Contributed by Kym Huynh, an EO Melbourne member, EO Global Communications Committee member, and co-founder of WeTeachMe. Kym is fascinated by entrepreneurs and their journeys, so he asked EO members from various chapters to share their experiences. Read his earlier posts on how EO members define success, the impact of core values, lessons learned from their best and worst partnerships and the best advice they’ve ever received and nine lessons learned from entrepreneurial projects.
When asked, “What was your first entrepreneurial project? What did you learn?” Here’s what EO members shared.
See differences as opportunity and not a challenge
My first entrepreneurial project was becoming a tour guide in Italy —a country that was not my own. I was taking exams in a new language, there was non-stop paperwork, complex protocols, and never-ending answers that were not set in stone or black or white.
Back then, I wanted everyone to work in a way that was aligned with my brain and work methodologies. Experience in the field taught me that accepting other people’s way of work can bring the same, if not better, results.
I learned to accept and work with differences in thought and methodology, reset my brain to embrace diversity, and to see the differences as opportunity and not a challenge.
— Andrea Grisdale, EO Italy, founder and CEO at IC Bellagio
You don’t know what you don’t know
I was unaware that my first entrepreneurial project would take me on a 23-year journey.
I, and my business partner, saw an opportunity to secure a distribution agreement for a product and service that we are passionate about. We pursued the international headquarters located in the United States for five months before receiving the horrible fax message (yes, a fax!) that we were not going to become a distributor.
We were devastated because we had a clear plan to make this venture work. At 11:30pm one evening, I went to a 24-hour printing business, wrote my first business plan, printed it, bound it, and by 11 am that same morning my sister (who was travelling to the US) had it in her hand to present to headquarters.
My sister—naturally, we did not present her as my sister—presented the case on our behalf, and said that “we would not take no for an answer”. Headquarters agreed to a face-to-face meeting and subsequent training but with no promises. For the next six weeks while we prepared, we borrowed AUD$120,000 (this was 23 years ago) against my parents’ house to make the launch in Australia as big as possible.
In that six weeks, we honed the business plan, hired staff and invested in resources. Our preparedness, enthusiasm and passion enabled us to pull the entire thing off.
After our training in the US, we executed on the AUD$120,000 launch. We spent it all in seven days with not one guaranteed account. We had media, PR, celebrities—and within 18 months we opened 118 accounts with a three‑staff business.

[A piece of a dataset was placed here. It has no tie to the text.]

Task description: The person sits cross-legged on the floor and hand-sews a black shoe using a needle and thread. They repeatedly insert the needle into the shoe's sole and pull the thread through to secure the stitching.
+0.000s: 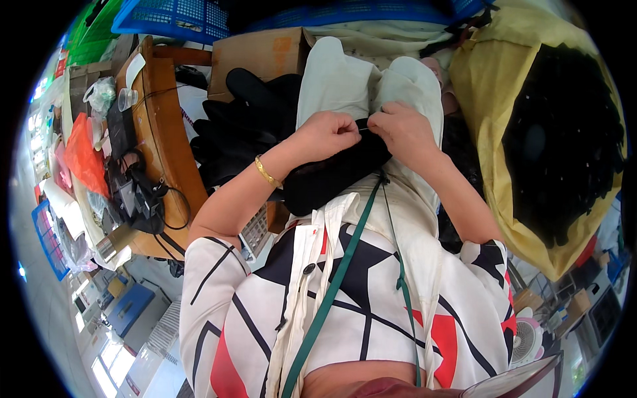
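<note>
A soft black fabric piece (pixel 332 179) lies across my lap, over pale trousers (pixel 338 79). Above its far edge, my left hand (pixel 330 136) is closed in a pinch, a gold bracelet on its wrist. Close beside it, my right hand (pixel 403 132) also pinches, its lower fingers resting against the black piece. A thin pale thread (pixel 363 129) spans the small gap between the two sets of fingertips. Whether a needle is there is too small to tell. From my neck a green strap (pixel 338 278) hangs down to the lap.
At the right stands a yellow sack (pixel 491 132) full of black pieces. More black fabric pieces (pixel 245 113) are heaped at the left, by a cardboard box (pixel 255 60) and a cluttered wooden table (pixel 162 132). A blue crate (pixel 179 20) lies beyond.
</note>
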Demonstrator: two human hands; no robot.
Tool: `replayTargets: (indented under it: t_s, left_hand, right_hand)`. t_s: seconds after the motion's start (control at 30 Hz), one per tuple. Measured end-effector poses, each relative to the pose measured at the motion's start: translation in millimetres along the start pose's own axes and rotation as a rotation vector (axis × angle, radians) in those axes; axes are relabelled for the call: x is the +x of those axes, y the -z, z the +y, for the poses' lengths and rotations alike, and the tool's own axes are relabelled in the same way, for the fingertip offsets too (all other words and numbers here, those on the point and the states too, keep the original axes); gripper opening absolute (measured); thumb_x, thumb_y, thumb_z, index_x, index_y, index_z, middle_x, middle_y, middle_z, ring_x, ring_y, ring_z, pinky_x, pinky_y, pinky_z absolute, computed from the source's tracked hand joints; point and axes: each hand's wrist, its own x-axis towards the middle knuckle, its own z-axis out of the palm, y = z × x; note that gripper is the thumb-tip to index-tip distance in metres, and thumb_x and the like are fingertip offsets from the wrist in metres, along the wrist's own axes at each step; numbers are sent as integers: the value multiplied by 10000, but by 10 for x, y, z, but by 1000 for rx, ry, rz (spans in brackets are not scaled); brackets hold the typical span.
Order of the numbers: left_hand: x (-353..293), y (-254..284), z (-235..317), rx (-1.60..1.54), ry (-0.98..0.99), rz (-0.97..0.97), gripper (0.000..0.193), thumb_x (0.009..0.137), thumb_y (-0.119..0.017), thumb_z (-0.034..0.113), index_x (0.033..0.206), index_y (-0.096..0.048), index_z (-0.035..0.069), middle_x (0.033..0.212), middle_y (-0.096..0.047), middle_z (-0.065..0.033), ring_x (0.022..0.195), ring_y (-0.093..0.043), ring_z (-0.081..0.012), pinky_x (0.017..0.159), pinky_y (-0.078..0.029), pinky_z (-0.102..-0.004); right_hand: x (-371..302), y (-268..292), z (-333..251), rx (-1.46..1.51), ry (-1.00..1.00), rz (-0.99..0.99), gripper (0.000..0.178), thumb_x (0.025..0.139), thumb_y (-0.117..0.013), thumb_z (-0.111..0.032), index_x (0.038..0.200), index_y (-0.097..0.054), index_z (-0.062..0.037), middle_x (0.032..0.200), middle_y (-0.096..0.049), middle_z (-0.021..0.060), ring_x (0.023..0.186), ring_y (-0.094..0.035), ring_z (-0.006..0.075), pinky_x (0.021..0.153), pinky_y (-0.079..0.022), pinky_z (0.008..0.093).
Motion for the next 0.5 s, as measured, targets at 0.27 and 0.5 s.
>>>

Fast forward 23 years: We now have 300 high-functioning accounts, a team of 40, and are a leader in our industry. One lesson learned is that you don’t know what you don’t know. Had I known the enormity of the task ahead, I may have been too frightened to go for what was in both by my heart and my gut. However, our knowledge and passion fueled the creation of a team, a following, an amazing client base, and a business.
The saying “fake it till you make it” has more relevance than people give it (with a caveat). Our moves were well-calculated, we knew our numbers, and we threw our inhibitions to the air and recruited like-minded, passionate people.
— Daniel Dickson, EO Sydney, managing director of Amarco Enterprises
Don’t sign any agreement in a hurry
Maybe not my first entrepreneurial project, but certainly my first entrepreneurial real business.
I was working for Polaroid as a Finance Manager, and was amazed at the cost an agency charged for placing employees. I decided to start a personnel agency, but stay at Polaroid until the new business took off.
I hired two mature salespeople who had the attitude I was looking for, and I called the business “Vogue Personelle”. I’m quite proud of the branding; I utilized the French tricolour in my logo, and placed Vogue magazines at reception.
We had been in operation for two months, and I thought I would soon leave Polaroid. Then, I got offered the job as General Manager— effectively making me the youngest GM in the Polaroid empire.
I decided to sell the business fast, and I got screwed by another larger agency. They not only got the business for virtually nothing, but also took the incoming fees from the placements my team had made.
My lesson: Even under time pressure, don’t sign any agreement without reviewing it carefully and preferably with legal advice.
Greatness requires passion
I left school at age 15 to run my own small business. I created custom PCs for consumers, built networks for small businesses, and developed websites.
I learned two key things in those early years. First: Focus is essential. Spreading myself too thin meant a lack of specialization and a lack of ability to effectively market myself as a credible expert, given the breadth of services being offered.
Second, a reinforcement of the need to shed offerings that I didn’t love. While you may be good at something without loving it, you’ll never be truly great at it. Greatness requires passion not just for the monetary ends, but for the means that gets you there.